▶ _About this task_: Check each line of the material below for "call", then copy the ones that contain it.

▶ _Given material_:

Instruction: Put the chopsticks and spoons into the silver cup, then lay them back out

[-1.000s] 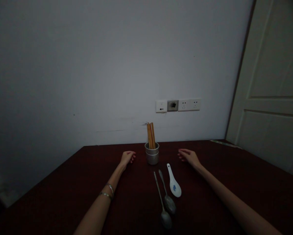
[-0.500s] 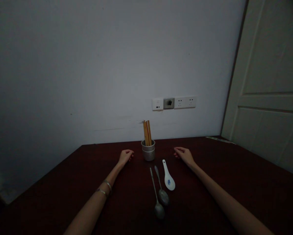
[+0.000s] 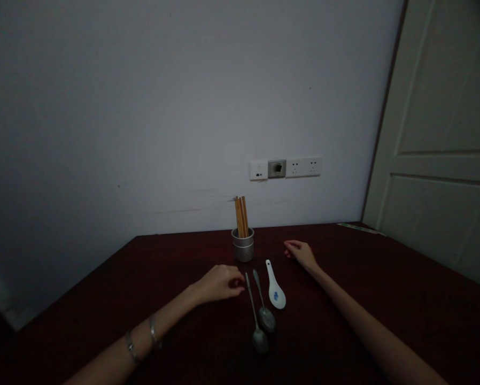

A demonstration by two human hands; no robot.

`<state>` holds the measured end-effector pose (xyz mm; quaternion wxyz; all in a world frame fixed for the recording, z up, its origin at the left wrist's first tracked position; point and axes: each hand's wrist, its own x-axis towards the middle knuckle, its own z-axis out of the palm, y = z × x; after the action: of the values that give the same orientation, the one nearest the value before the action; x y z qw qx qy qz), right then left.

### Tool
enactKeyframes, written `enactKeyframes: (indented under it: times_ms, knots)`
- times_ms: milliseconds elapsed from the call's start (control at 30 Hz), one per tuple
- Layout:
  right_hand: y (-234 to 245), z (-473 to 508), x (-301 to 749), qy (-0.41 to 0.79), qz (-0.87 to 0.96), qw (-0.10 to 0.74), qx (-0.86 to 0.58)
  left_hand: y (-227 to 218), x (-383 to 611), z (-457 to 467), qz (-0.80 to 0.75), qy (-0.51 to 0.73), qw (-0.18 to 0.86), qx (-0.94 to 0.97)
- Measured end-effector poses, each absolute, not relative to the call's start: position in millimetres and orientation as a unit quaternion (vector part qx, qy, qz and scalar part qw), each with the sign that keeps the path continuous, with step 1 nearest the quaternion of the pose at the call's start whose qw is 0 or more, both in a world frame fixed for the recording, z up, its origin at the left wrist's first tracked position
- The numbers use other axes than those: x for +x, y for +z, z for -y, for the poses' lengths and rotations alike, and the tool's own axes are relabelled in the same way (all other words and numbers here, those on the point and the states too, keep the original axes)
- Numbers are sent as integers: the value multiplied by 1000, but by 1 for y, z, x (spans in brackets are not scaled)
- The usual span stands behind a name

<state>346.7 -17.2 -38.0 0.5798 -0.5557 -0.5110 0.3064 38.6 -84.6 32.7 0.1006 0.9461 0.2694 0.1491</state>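
My left hand [image 3: 221,283] reaches over the table with thumb and fingers apart, empty. Its fingertips are right beside the handle end of a long metal spoon [image 3: 260,341]; I cannot tell whether they touch. A second metal spoon [image 3: 267,320] lies just right of it, bowl towards me. Further right is a white soup spoon [image 3: 277,295] with a blue mark in its bowl. My right hand [image 3: 300,254] rests on the table beyond that spoon, fingers loosely curled together around nothing. Behind the spoons, a metal cup [image 3: 244,250] stands upright holding several wooden chopsticks [image 3: 241,218].
The dark red table [image 3: 176,342] reaches back to a pale wall [image 3: 184,107]. Switches and sockets [image 3: 303,167] are set in the wall above the cup. A panelled door [image 3: 444,133] stands at the right. A thin strip [image 3: 360,229] lies near the table's back right edge.
My left hand has moved right and nearer to me, from left of the cup to the metal spoon's handle, and its fingers have parted. My right hand has stayed in place.
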Motion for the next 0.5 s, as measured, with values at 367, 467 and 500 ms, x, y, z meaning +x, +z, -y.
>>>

▶ _Exercise answer_:
- times_ms: milliseconds elapsed from the call's start (control at 30 Hz), one per tuple
- Measured end-effector poses, each absolute, not relative to the call's start: position in millimetres and orientation as a unit quaternion (vector part qx, qy, qz and scalar part qw), each with the sign that keeps the path continuous, with step 1 nearest the quaternion of the pose at the call's start whose qw is 0 or more, both in a world frame fixed for the recording, z up, its origin at the left wrist's first tracked position

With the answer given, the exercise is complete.